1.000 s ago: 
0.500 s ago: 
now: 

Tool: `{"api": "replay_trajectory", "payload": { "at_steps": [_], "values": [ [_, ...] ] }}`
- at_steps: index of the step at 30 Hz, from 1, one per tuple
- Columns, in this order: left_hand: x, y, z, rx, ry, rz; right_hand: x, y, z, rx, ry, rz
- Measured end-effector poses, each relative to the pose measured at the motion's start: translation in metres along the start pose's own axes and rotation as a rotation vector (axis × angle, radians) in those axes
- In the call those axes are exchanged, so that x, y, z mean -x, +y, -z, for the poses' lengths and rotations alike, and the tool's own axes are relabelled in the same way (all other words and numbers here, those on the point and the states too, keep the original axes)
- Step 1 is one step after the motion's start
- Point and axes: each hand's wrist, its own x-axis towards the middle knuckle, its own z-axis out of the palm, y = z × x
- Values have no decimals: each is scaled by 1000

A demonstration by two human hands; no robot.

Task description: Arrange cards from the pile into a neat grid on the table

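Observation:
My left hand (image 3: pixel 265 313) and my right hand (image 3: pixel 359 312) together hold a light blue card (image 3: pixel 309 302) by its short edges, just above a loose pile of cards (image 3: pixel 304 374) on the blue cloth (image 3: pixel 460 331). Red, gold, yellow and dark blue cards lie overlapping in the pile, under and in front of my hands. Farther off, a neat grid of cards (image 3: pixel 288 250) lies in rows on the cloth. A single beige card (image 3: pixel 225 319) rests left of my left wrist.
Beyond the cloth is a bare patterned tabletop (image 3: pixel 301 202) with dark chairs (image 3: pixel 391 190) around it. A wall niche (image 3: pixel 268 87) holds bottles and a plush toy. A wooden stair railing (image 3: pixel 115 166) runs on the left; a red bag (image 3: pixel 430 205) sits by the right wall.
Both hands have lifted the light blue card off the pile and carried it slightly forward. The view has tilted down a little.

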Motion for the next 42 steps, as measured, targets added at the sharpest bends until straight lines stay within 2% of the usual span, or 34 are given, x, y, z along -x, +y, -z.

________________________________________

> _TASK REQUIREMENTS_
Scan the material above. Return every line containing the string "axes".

> _EXERCISE SOLUTION_
- Measured end-effector poses, each relative to the pose measured at the motion's start: translation in metres along the start pose's own axes and rotation as a rotation vector (axis × angle, radians) in those axes
- In the call those axes are exchanged, so that x, y, z mean -x, +y, -z, for the poses' lengths and rotations alike, and the tool's own axes are relabelled in the same way (all other words and numbers here, those on the point and the states too, keep the original axes)
- Point and axes: each hand's wrist, its own x-axis towards the middle knuckle, its own z-axis out of the palm, y = z × x

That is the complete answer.